Department of Health Statistics, Faculty of Preventive Medicine, Air Force Medical University, No.169 Changle West Road, Xi'an, 710032, Shaanxi, China.
BMC Med Res Methodol. 2021 Sep 21;21(1):192. doi: 10.1186/s12874-021-01378-8.
In follow-up studies, the occurrence of the intermediate event may influence the risk of the outcome of interest. Existing methods estimate the effect of the intermediate event by including a time-varying covariate in the outcome model. However, the insusceptible fraction to the intermediate event in the study population has not been considered in the literature, leading to effect estimation bias due to the inaccurate dataset.

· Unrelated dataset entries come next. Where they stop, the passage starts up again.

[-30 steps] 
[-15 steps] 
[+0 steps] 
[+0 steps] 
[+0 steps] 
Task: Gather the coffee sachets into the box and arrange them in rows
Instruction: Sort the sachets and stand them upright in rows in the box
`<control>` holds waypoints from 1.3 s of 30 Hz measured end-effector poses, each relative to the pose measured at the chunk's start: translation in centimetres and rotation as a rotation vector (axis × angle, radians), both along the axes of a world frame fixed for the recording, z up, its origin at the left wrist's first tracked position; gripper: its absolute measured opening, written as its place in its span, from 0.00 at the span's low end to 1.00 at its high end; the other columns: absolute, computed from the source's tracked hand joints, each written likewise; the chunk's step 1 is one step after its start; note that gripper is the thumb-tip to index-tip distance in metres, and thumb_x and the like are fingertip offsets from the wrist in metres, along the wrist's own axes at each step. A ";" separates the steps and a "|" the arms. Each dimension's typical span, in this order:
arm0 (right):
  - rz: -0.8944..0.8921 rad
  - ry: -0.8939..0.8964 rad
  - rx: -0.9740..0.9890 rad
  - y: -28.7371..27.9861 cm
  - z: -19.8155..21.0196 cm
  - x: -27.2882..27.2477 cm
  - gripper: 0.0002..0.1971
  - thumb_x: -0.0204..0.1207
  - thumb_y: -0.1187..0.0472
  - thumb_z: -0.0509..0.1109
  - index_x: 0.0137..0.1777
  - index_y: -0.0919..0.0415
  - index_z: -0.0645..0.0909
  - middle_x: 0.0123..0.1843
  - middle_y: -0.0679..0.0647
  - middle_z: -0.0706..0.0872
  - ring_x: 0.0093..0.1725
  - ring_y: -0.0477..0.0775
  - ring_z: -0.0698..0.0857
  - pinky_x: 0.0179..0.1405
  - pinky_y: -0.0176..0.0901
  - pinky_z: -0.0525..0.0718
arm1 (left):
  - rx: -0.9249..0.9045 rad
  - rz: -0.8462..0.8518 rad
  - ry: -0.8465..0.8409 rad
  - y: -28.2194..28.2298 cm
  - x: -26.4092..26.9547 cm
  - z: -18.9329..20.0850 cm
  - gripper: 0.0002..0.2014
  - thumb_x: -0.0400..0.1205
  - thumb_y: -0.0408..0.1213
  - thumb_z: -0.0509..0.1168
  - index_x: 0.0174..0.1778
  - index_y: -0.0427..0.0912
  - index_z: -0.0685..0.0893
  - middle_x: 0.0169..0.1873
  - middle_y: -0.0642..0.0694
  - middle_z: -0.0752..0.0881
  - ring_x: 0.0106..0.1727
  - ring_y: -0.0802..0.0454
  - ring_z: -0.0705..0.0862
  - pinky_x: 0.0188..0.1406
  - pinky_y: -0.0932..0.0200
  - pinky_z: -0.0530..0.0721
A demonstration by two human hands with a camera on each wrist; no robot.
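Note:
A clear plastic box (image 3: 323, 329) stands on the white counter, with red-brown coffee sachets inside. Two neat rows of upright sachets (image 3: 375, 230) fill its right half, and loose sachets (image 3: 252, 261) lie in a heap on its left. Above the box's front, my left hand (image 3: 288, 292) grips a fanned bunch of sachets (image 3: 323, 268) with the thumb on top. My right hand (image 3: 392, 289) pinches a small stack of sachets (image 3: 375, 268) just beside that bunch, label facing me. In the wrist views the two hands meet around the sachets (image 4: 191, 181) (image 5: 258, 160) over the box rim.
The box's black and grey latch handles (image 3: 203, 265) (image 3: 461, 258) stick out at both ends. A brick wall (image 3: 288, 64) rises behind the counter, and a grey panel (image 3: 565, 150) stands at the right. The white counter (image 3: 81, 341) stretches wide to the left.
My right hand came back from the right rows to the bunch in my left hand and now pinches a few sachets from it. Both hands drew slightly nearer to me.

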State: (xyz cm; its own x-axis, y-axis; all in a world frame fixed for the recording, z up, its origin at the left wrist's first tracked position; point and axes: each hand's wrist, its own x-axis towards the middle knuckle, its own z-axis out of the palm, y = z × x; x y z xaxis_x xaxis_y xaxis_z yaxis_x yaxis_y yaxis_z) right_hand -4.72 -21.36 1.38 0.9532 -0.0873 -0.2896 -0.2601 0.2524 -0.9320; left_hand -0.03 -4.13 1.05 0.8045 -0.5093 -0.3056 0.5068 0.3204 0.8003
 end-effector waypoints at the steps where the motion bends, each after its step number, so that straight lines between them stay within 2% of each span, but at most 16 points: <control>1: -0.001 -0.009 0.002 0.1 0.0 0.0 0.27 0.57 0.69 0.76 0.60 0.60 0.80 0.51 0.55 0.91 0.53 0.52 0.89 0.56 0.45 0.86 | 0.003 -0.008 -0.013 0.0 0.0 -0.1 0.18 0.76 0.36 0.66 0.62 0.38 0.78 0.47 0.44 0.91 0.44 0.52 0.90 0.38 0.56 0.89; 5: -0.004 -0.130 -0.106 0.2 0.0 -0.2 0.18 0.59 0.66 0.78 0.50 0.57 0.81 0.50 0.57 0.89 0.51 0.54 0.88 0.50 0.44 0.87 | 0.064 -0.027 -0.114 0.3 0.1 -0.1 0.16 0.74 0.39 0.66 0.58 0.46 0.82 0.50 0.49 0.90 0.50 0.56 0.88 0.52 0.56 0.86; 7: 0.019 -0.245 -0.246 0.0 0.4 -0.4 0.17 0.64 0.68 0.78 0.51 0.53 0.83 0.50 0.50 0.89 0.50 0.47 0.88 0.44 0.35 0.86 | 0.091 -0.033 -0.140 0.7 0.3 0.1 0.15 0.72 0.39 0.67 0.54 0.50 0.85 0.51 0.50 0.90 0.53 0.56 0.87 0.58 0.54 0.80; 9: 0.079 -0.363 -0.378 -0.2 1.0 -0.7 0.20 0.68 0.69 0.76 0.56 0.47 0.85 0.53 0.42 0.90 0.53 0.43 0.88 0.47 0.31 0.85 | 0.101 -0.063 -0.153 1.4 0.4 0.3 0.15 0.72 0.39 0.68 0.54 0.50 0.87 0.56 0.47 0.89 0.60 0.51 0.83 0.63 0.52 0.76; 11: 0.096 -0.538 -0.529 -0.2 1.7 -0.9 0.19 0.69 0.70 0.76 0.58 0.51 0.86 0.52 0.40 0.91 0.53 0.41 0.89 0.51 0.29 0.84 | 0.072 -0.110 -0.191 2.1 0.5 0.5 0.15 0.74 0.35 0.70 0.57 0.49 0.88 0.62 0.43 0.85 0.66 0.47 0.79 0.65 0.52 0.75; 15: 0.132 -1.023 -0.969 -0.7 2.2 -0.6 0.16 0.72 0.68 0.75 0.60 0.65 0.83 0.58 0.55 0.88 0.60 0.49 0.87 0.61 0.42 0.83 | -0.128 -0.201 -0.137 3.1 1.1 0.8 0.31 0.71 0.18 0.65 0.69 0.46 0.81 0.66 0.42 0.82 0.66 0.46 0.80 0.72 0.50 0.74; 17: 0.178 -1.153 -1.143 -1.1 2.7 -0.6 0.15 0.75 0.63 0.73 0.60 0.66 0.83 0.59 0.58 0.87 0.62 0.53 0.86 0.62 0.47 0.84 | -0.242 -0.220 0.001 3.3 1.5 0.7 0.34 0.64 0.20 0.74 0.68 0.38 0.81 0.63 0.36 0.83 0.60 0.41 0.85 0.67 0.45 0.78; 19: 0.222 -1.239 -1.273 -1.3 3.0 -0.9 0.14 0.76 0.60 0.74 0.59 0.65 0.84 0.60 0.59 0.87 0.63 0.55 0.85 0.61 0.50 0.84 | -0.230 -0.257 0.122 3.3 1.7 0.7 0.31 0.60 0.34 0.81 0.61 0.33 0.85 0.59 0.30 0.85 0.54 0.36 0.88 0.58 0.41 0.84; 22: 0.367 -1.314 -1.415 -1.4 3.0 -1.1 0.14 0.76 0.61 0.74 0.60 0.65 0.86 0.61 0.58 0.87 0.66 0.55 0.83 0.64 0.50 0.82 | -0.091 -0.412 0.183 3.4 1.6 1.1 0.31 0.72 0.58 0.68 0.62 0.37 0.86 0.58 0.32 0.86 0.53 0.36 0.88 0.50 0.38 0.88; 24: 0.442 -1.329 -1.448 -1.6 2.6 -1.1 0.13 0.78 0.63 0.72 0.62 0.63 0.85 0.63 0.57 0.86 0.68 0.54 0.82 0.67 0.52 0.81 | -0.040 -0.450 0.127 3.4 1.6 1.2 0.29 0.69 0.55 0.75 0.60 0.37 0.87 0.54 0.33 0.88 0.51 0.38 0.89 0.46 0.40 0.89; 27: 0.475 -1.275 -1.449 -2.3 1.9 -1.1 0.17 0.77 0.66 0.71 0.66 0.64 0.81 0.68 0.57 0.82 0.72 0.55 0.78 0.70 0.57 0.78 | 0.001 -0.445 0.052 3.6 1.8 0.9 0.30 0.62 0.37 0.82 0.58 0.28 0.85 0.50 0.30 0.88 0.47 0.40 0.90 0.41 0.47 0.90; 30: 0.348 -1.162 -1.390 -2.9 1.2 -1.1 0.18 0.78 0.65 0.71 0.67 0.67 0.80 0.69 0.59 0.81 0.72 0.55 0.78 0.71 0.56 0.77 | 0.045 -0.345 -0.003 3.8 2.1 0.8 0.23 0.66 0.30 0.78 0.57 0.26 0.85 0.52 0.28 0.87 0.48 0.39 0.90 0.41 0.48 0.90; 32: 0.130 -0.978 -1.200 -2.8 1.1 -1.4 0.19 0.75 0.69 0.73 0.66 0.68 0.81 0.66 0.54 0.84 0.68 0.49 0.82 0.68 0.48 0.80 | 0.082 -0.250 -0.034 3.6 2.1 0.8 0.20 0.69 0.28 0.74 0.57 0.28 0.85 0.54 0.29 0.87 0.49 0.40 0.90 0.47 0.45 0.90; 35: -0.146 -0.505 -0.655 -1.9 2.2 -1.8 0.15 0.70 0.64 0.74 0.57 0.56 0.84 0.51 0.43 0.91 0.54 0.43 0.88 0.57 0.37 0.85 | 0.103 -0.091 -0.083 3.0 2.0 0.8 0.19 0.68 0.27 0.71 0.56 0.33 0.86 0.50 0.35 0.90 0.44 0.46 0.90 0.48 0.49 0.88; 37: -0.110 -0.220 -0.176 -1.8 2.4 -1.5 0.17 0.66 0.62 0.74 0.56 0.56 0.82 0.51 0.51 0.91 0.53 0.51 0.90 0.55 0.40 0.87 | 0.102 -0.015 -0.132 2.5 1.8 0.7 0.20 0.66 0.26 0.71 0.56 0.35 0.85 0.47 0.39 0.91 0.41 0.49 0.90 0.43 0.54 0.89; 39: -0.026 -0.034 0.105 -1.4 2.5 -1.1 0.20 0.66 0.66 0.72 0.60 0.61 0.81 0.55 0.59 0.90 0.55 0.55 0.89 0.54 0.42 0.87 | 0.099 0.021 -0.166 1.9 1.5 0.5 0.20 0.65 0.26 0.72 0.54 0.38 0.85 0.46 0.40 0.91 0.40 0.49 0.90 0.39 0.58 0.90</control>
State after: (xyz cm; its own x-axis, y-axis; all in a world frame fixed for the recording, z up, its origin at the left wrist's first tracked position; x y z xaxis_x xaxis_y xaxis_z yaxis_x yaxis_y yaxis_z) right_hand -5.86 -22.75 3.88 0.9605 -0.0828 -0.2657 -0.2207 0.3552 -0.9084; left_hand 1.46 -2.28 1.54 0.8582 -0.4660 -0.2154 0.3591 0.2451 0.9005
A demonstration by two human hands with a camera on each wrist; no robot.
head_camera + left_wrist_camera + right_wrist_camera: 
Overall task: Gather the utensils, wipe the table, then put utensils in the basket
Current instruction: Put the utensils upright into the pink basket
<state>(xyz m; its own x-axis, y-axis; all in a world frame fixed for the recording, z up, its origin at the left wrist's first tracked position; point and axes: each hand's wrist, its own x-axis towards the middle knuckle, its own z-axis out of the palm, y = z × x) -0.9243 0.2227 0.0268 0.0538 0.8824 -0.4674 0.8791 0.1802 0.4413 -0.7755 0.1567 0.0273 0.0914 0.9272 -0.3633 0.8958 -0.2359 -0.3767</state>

In this paper, we propose a new effect estimation method, in which the susceptible subpopulation is identified firstly so that the estimation could be conducted in the right population. Then, the effect is estimated via the extended Cox regression and landmark methods in the identified susceptible subpopulation. For susceptibility identification, patients with observed intermediate event time are classified as susceptible. Based on the mixture cure model fitted the incidence and time of the intermediate event, the susceptibility of the patient with censored intermediate event time is predicted by the residual intermediate event time imputation. The effect estimation performance of the new method was investigated in various scenarios via Monte-Carlo simulations with the performance of existing methods serving as the comparison. The application of the proposed method to mycosis fungoides data has been reported as an example.
The simulation results show that the estimation bias of the proposed method is smaller than that of the existing methods, especially in the case of a large insusceptible fraction. The results hold for small sample sizes. Besides, the estimation bias of the new method decreases with the increase of the covariates, especially continuous covariates, in the mixture cure model. The heterogeneity of the effect of covariates on the outcome in the insusceptible and susceptible subpopulation, as well as the landmark time, does not affect the estimation performance of the new method.
Based on the pre-identification of the susceptible, the proposed new method could improve the effect estimation accuracy of the intermediate event on the outcome when there is an insusceptible fraction to the intermediate event in the study population.
在随访研究中,中间事件的发生可能会影响感兴趣结局的风险。现有的方法通过在结局模型中纳入时变协变量来估计中间事件的影响。然而,研究人群中对中间事件无抵抗力的部分在文献中尚未得到考虑,导致由于数据集不准确而导致估计偏差。
在本文中,我们提出了一种新的效应估计方法,首先识别易感亚组,以便在正确的人群中进行估计。然后,在识别出的易感亚组中,通过扩展的 Cox 回归和 landmark 方法来估计效应。对于易感性识别,将观察到中间事件时间的患者分类为易感。基于拟合中间事件发生率和时间的混合治愈模型,通过残差中间事件时间插补来预测censored 中间事件时间患者的易感性。通过 Monte-Carlo 模拟研究了新方法在各种情况下的效果,将现有方法的效果作为比较。作为一个例子,报告了该方法在蕈样真菌病数据中的应用。
模拟结果表明,与现有方法相比,该方法的估计偏差较小,尤其是在无抵抗力部分较大的情况下。该结果适用于小样本量。此外,新方法的估计偏差随着混合治愈模型中协变量的增加而减小,特别是连续协变量。易感和易感亚组中协变量对结局的影响以及 landmark 时间的异质性不影响新方法的估计性能。
基于易感的预先识别,当研究人群中对中间事件无抵抗力时,该新方法可以提高中间事件对结局的影响的估计准确性。